The Discovery Journey Of K: Episode 3 – The Relationship Dilemma
(The Discovery Journey is dedicated to the young people of the world. To read previous episodes in The Discovery Journey of K visit here)
The following morning K wrote in her journal: “I find myself listening more and more to my intuition, and when I act on this inner guidance it brings me great strength and energy that was not accessible before. I am beginning to recognize what strengthens me and what makes me weak, what energizes me and what makes me feel tired. I also see that this cause my balances to shift and I feel different attractions and repulsions. People that I never knew all of a sudden are friendly and open to me and some of my friends are drifting away.”
“I love following my intuition but I am now faced with new dilemmas and decisions that are not popular and I am a little unsure. Habits and relationships have their nourishing power but can also create a certain heaviness or weight. D and I have been loyal friends for each other for many years but I see that I am now moving on to places she can’t or won’t go. Still, I know that I must continue, that there is more for me to do and be, even if it means giving up the known and the friendly. Don’t these two always seem to come together – in every move forward there’s a giving up of the current foothold, like stepping on a row of stones across a river – there is one moment where you are no longer on the first stone but not yet safe on the new next stone. It is natural that I feel uncertain.”

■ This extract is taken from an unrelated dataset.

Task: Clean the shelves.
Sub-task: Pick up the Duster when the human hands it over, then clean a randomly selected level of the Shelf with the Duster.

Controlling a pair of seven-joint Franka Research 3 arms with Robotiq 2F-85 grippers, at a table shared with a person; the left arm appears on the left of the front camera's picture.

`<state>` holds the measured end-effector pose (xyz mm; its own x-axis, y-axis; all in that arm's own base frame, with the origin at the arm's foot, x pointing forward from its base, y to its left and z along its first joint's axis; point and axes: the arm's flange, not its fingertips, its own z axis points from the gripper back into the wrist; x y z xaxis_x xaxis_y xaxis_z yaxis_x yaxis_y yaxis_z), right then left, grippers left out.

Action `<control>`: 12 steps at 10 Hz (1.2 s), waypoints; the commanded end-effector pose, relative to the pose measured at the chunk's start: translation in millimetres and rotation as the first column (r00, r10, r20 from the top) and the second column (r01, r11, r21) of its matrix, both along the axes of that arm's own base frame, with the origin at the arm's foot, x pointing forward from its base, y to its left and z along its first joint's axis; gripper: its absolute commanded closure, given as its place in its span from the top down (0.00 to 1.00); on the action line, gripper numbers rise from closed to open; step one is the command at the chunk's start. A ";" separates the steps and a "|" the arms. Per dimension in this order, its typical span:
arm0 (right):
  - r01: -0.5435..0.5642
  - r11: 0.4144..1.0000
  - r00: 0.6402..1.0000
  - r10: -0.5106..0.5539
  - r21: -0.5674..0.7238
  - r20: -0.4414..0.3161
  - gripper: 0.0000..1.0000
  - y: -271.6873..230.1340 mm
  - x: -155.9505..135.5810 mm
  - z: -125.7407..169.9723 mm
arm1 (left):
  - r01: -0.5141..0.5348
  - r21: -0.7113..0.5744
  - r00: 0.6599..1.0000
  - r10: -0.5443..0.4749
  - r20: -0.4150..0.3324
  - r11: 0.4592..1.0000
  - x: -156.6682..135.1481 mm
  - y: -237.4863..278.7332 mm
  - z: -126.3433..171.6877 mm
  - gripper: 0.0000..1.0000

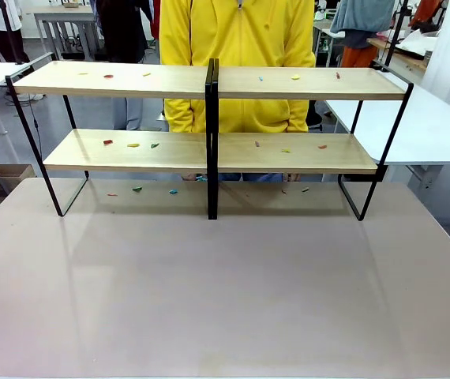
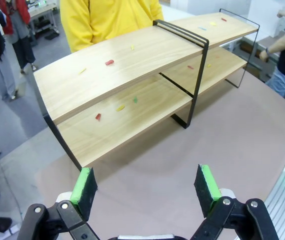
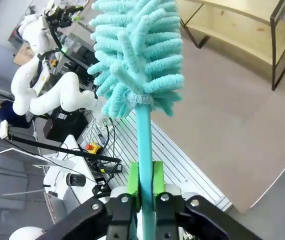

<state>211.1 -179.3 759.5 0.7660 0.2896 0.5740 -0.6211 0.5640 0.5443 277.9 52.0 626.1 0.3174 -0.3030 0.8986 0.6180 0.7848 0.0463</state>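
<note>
Shelves: two-tier light-wood rack, black frame, coloured scraps (both boards).
Right gripper: I clamp a fluffy teal duster.
Left gripper: mine gapes wide, empty.

We see the shelves across the middle of the front view as smooth pale wood boards with a soft sheen, on a thin black metal frame that looks matt. The table below has a flat, matt, pinkish-grey top. The duster, upper centre of the right wrist view, has a fluffy teal chenille head and a smooth plastic-looking handle. The left gripper carries matt, rubbery-looking green pads.
</note>
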 end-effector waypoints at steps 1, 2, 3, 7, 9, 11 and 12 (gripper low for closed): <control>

K continued to write: “What I know for sure is that I want to evolve and grow but I do not want to hurt people. As I grow in my awareness I begin to see things I did not see before and these insights cause changes in me. My female friends and male friends react differently. Changes I make seem to scare D who is getting upset with me because there are things I no longer want to speak about and do even though they are things we shared in the past. I am sensitive to her struggle but I am also sensitive to the needs of my growth. I have to keep my mind clear and focused so I can be present in what I do. I cannot continue to carry around ‘old luggage’ I used to carry in my mind. In D’s eyes I am no longer the person I used to be which for her turns up as a loss. She is grieving the friendship we used to have. I am grieving it too but I understand that my grief is part of the pain of growth. Even though I have compassion for D, I realize that I cannot take on her struggle as my own. True friendship is not in confirming each other’s weakness and resisting change.”
K paused to reflect on what she just wrote. She felt good journaling these thoughts. “I pray for her strength and hold the best that I know about her in my mind as I seek to make my own higher choices. The new voice in me tells me I am not to feel guilty for my desire to grow. I try to explain what is happening to D. She feels alienated not because of me or a lessening of my affection for her, but because of where she is in her own growth. She sees my growth as a betrayal. But it is not. My growth is about the joy I begin to discover daily and the precious meaning I continue to find. This joy is found in the courage to follow my intuition and see what becomes more important every day. I hope to be strong enough and forgiving for myself and for D.”